[Assigned task]: Please state how many lines in the records below contain the word "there", giving only the number.

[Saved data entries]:
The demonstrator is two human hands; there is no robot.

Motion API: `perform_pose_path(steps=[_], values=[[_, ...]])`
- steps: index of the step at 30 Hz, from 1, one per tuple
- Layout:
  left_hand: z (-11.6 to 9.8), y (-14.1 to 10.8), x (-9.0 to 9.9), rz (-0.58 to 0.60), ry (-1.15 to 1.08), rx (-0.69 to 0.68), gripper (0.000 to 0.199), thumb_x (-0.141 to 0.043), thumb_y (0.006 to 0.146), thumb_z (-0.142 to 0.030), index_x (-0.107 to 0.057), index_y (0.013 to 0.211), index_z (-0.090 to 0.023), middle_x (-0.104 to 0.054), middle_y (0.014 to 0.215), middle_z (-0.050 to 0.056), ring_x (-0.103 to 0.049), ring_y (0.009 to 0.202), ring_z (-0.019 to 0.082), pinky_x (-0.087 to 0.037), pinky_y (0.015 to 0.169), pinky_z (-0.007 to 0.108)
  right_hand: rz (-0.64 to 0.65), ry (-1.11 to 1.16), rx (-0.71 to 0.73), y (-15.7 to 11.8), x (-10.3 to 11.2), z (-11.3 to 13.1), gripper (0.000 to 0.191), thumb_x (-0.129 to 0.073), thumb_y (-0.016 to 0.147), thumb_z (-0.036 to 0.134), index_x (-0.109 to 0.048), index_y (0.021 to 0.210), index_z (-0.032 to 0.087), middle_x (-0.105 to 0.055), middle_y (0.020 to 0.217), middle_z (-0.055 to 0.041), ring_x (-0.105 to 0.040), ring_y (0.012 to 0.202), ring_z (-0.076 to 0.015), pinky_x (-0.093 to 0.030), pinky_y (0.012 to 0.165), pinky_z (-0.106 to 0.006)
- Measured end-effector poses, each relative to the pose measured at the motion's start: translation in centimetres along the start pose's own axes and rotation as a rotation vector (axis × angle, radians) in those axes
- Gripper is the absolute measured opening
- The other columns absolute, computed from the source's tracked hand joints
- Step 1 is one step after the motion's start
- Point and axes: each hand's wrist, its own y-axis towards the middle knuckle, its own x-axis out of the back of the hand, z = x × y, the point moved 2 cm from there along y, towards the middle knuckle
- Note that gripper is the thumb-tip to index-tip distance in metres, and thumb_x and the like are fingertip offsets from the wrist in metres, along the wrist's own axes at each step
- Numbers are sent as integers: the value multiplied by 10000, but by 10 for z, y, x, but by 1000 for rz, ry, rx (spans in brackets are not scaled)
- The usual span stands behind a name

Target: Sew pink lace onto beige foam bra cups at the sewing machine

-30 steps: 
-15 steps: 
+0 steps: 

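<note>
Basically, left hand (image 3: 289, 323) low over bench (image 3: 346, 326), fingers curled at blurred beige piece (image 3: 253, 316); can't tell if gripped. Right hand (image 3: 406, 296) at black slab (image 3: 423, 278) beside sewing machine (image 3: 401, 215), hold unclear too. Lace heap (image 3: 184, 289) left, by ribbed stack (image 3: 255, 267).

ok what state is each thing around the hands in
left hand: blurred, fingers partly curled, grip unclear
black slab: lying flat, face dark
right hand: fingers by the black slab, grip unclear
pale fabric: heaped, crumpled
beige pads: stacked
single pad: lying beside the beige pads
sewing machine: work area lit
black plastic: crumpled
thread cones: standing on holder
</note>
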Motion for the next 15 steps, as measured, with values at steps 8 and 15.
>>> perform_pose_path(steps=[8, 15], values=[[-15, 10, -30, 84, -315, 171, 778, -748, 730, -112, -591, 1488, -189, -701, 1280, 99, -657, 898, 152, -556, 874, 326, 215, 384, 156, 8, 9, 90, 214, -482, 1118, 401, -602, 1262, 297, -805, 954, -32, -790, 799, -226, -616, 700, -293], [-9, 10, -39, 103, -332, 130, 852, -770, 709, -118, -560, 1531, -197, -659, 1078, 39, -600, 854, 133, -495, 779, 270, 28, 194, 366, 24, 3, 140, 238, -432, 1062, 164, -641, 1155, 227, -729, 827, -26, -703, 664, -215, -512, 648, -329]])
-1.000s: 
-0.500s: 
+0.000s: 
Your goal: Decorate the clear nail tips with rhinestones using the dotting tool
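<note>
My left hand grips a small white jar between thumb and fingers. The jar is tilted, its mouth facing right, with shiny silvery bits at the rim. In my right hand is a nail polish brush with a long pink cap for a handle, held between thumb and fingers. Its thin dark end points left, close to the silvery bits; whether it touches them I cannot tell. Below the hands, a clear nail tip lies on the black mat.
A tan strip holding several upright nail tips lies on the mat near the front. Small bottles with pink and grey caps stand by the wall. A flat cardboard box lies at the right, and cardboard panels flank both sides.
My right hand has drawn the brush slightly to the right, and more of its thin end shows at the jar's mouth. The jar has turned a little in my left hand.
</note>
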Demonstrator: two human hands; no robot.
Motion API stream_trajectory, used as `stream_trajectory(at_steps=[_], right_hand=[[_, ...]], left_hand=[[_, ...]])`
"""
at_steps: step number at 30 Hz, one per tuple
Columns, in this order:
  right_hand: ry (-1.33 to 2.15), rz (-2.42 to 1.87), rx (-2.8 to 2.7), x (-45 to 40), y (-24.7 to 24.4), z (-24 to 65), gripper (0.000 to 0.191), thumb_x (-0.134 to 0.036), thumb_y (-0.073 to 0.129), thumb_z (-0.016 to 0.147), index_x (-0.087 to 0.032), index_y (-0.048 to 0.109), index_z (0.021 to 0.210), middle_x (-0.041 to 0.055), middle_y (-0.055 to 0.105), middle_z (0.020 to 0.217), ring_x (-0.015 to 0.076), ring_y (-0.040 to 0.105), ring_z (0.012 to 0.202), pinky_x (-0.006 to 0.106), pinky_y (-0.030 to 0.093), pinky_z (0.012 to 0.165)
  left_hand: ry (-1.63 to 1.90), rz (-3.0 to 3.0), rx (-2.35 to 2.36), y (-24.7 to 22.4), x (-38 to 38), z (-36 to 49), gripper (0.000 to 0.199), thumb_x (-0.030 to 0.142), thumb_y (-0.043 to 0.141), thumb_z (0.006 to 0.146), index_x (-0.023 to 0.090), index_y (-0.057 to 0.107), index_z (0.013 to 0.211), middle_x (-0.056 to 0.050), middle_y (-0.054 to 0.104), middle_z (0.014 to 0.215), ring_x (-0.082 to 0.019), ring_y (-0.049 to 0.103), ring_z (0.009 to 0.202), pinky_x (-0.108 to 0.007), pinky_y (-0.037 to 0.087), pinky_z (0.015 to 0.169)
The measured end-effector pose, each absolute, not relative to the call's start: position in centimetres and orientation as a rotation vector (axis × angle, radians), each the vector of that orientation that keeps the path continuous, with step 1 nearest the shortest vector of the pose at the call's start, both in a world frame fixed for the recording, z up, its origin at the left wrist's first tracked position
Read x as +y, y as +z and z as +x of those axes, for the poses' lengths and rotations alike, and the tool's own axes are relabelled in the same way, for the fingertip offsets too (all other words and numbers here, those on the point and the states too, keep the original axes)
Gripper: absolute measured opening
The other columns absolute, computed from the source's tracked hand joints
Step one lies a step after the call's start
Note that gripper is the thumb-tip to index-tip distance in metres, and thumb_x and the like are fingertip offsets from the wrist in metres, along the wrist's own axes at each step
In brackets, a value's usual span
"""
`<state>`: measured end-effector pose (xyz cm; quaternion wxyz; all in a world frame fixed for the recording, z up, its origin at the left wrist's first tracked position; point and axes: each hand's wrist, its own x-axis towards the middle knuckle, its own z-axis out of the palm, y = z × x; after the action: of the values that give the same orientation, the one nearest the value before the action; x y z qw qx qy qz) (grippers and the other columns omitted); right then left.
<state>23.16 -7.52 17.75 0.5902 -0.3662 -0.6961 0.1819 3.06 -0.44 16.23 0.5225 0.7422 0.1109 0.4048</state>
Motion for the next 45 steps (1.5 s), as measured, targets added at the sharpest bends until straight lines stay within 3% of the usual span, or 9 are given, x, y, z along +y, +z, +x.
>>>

[Task solution]: 2